Todos los invitados, incluso el dueño de la casa, quedaron sorprendidos al oírla. El dueño se levantó y apartó la cortina para ver a la viejecita.

Estaba de pie, con los brazos cruzados, sonriendo a su marido, que la miraba también sonriente.

—Te he dicho la pura verdad —continuó la vieja—. Durante medio siglo hemos estado buscando la felicidad, pero siendo ricos no podíamos encontrarla. Mientras que ahora, cuando no nos queda nada y servimos a otros, es cuando hemos hallado la verdadera felicidad y no deseamos nada más —repitió.

—Pero ¿en qué consiste esta felicidad que disfrutan ahora?

—Te lo diré. Éramos ricos, pero ni mi marido ni yo teníamos un momento de sosiego. No podíamos conversar tranquilamente ni pensar en la salvación de nuestras almas, ni siquiera rezar a Dios. ¡Teníamos tantas preocupaciones! Constantemente llegaban huéspedes y era preciso atenderles, hacerles regalos, obsequiarles para que no nos censurasen por falta de atenciones. También había que vigilar a los criados, que siempre estaban procurando comer mejor y trabajar menos. Teníamos que preocuparnos constantemente de que no nos robaran. Teníamos miedo de que los lobos nos arrebatasen un pollino o una ternera, o de que los ladrones se llevasen los rebaños. Al llegar la noche no dormíamos temiendo que los carneros aplastasen a los corderos. Nos levantábamos de la cama a dar una vuelta por los rediles, y en cuanto volvíamos a acostarnos, empezábamos a preocuparnos de la manera de conseguir pastos para el invierno. Además, no lográbamos ponernos de acuerdo. Él siempre quería hacer una cosa y yo otra. Empezábamos a discutir y pecábamos. Y así seguíamos viviendo de preocupación en preocupación, de pecado en pecado, sin que consiguiéramos sentirnos felices.

—¿Y ahora?

—Ahora siempre estamos de acuerdo. No tenemos por qué discutir, ni preocuparnos por nada, sólo tenemos que pensar en servir a nuestro amo. Trabajamos en la medida que nos permiten nuestras fuerzas, y lo hacemos con gusto, procurando que el amo no pierda, sino que obtenga beneficios. Al volver del trabajo, encontramos que la comida está servida y el kumys preparado. Si hace frío, tenemos fuego y abrigo. Nos queda tiempo para conversar, rezar a Dios y pensar en nuestras almas. Así es como hemos buscado la felicidad durante cincuenta años y sólo ahora la hemos hallado.

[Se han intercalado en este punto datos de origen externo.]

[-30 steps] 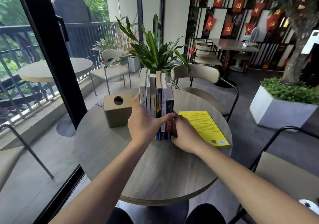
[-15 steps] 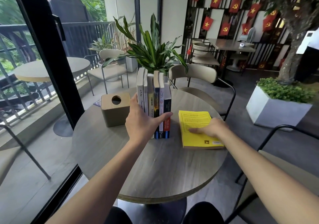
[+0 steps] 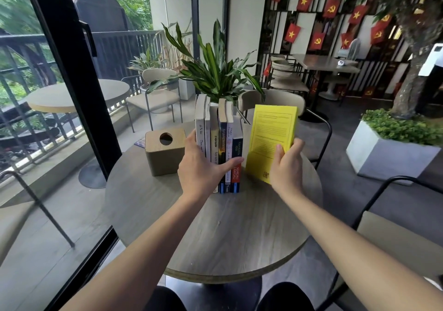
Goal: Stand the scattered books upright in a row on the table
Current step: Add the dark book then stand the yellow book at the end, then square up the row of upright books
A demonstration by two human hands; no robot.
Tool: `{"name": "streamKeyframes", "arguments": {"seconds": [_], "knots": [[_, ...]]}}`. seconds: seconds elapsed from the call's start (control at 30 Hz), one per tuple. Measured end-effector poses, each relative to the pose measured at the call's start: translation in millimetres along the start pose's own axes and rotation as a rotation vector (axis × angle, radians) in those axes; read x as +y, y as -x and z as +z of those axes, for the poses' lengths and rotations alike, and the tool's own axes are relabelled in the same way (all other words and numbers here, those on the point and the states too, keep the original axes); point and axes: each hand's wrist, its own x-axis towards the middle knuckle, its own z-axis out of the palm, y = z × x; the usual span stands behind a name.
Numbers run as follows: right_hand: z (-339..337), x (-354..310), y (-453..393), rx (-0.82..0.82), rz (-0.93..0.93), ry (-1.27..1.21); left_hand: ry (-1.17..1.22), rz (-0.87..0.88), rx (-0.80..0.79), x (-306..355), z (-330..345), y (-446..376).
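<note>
Several books (image 3: 219, 140) stand upright in a row, spines toward me, near the middle of the round wooden table (image 3: 215, 234). My left hand (image 3: 201, 166) wraps around the front of the row, thumb across the lower spines and fingers on its left side. My right hand (image 3: 286, 166) holds a yellow book (image 3: 271, 135) tilted almost upright, cover facing me, just right of the row with a narrow gap between them. Its lower corner is at or just above the tabletop; I cannot tell which.
A tan tissue box (image 3: 165, 151) stands on the table left of the row. A potted plant (image 3: 215, 70) and a chair (image 3: 275, 104) sit behind the table. Another chair (image 3: 383, 238) is at my right, and a glass door frame (image 3: 79, 90) at my left.
My right hand went from the row to the yellow book lying flat, then lifted it up on end beside the row. My left hand stayed on the standing books.
</note>
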Motion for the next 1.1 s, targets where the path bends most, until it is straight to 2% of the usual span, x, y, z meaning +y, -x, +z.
{"name": "streamKeyframes", "arguments": {"seconds": [0.07, 0.3, 0.5, 0.73, 0.9, 1.1], "knots": [[12, 0, 12, -0.040, -0.077, -0.057, -0.001, 0.003, -0.003, 0, 0, 1], [32, 3, 37, -0.502, -0.126, -0.170, -0.044, 0.041, -0.006, -5, -1, -1], [23, -3, 32, -0.677, -0.095, -0.129, -0.023, 0.047, -0.035, -9, -6, -3], [23, 3, 20, -0.683, -0.043, -0.086, -0.053, 0.064, -0.146, -14, -12, -11], [22, 7, 22, -0.750, -0.081, -0.047, -0.052, 0.074, -0.220, -18, -14, -11], [33, 10, 32, -0.630, -0.144, 0.023, -0.092, 0.105, -0.310, -25, -18, -17]]}}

Todos los presentes se echaron a reír.

—¡Hacen mal en reír, hermanos! —exclamó Ilías—. No se trata de una broma sino de toda una vida. Y lo digo muy en serio: hemos sido necios, tanto mi mujer como yo, en llorar la pérdida de nuestra fortuna. Dios nos ha revelado la santa verdad y si nosotros les decimos esto es por su bien.

Entonces empezó a hablar el almuédano y dijo:

—Estas palabras están llenas de sabiduría. Ilías nos ha dicho la pura verdad. Y esto está en las Sagradas Escrituras.

Y todos dejaron de reír y permanecieron pensativos durante largo rato.